Exercise objective.
Set down the material in full. Keep every line exactly as it is.
----- Dataset extract -----
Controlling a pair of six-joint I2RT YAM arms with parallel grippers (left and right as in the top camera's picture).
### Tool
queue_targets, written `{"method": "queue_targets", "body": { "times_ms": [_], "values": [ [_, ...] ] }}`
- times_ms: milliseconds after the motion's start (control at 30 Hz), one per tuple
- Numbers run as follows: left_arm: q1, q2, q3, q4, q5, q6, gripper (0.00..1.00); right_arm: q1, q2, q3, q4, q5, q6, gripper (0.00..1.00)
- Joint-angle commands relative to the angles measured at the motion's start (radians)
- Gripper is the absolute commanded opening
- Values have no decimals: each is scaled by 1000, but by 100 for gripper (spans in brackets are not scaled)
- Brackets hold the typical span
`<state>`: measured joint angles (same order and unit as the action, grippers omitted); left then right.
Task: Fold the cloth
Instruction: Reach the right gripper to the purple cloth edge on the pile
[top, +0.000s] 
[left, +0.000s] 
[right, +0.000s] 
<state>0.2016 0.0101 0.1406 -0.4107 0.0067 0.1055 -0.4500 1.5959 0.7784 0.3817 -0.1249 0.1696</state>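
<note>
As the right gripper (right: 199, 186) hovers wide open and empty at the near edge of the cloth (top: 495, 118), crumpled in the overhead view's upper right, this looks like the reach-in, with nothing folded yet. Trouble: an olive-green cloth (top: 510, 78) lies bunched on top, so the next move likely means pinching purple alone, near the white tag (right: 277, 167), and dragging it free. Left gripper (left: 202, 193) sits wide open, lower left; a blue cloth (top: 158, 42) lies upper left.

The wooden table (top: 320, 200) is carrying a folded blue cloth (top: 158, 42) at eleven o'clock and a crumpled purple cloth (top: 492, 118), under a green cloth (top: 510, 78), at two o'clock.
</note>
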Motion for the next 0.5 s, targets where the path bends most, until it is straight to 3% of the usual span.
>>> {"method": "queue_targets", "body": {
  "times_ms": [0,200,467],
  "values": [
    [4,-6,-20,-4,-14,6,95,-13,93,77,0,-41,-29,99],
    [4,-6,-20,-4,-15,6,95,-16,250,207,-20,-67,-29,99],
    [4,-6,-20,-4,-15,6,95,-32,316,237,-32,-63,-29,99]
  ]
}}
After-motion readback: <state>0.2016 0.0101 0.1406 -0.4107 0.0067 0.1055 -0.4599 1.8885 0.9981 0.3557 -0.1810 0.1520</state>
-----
Task output.
Controlling a pair of six-joint I2RT YAM arms with parallel grippers (left and right as in the top camera's picture).
### Tool
queue_targets, written `{"method": "queue_targets", "body": { "times_ms": [_], "values": [ [_, ...] ] }}`
- times_ms: milliseconds after the motion's start (control at 30 Hz), one per tuple
- Numbers run as follows: left_arm: q1, q2, q3, q4, q5, q6, gripper (0.00..1.00); right_arm: q1, q2, q3, q4, q5, q6, gripper (0.00..1.00)
- Joint-angle commands relative to the angles measured at the motion's start (radians)
- Gripper is the absolute commanded opening
- Values have no decimals: each is scaled by 1000, but by 100 for gripper (spans in brackets are not scaled)
- Brackets hold the typical span
`<state>`: measured joint angles (same order and unit as the action, grippers omitted); left then right.
Task: Fold the cloth
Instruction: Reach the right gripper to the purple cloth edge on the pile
[top, +0.000s] 
[left, +0.000s] 
[right, +0.000s] 
<state>0.2016 0.0101 0.1406 -0.4107 0.0067 0.1055 -0.4500 1.5959 0.7784 0.3817 -0.1249 0.1696</state>
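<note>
As the right gripper (right: 199, 186) hovers wide open and empty at the near edge of the cloth (top: 495, 118), crumpled in the overhead view's upper right, this looks like the reach-in, with nothing folded yet. Trouble: an olive-green cloth (top: 510, 78) lies bunched on top, so the next move likely means pinching purple alone, near the white tag (right: 277, 167), and dragging it free. Left gripper (left: 202, 193) sits wide open, lower left; a blue cloth (top: 158, 42) lies upper left.

The wooden table (top: 320, 200) is carrying a folded blue cloth (top: 158, 42) at eleven o'clock and a crumpled purple cloth (top: 492, 118), under a green cloth (top: 510, 78), at two o'clock.
</note>
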Motion for the next 0.5 s, targets where the path bends most, until it is straight to 3% of the usual span.
>>> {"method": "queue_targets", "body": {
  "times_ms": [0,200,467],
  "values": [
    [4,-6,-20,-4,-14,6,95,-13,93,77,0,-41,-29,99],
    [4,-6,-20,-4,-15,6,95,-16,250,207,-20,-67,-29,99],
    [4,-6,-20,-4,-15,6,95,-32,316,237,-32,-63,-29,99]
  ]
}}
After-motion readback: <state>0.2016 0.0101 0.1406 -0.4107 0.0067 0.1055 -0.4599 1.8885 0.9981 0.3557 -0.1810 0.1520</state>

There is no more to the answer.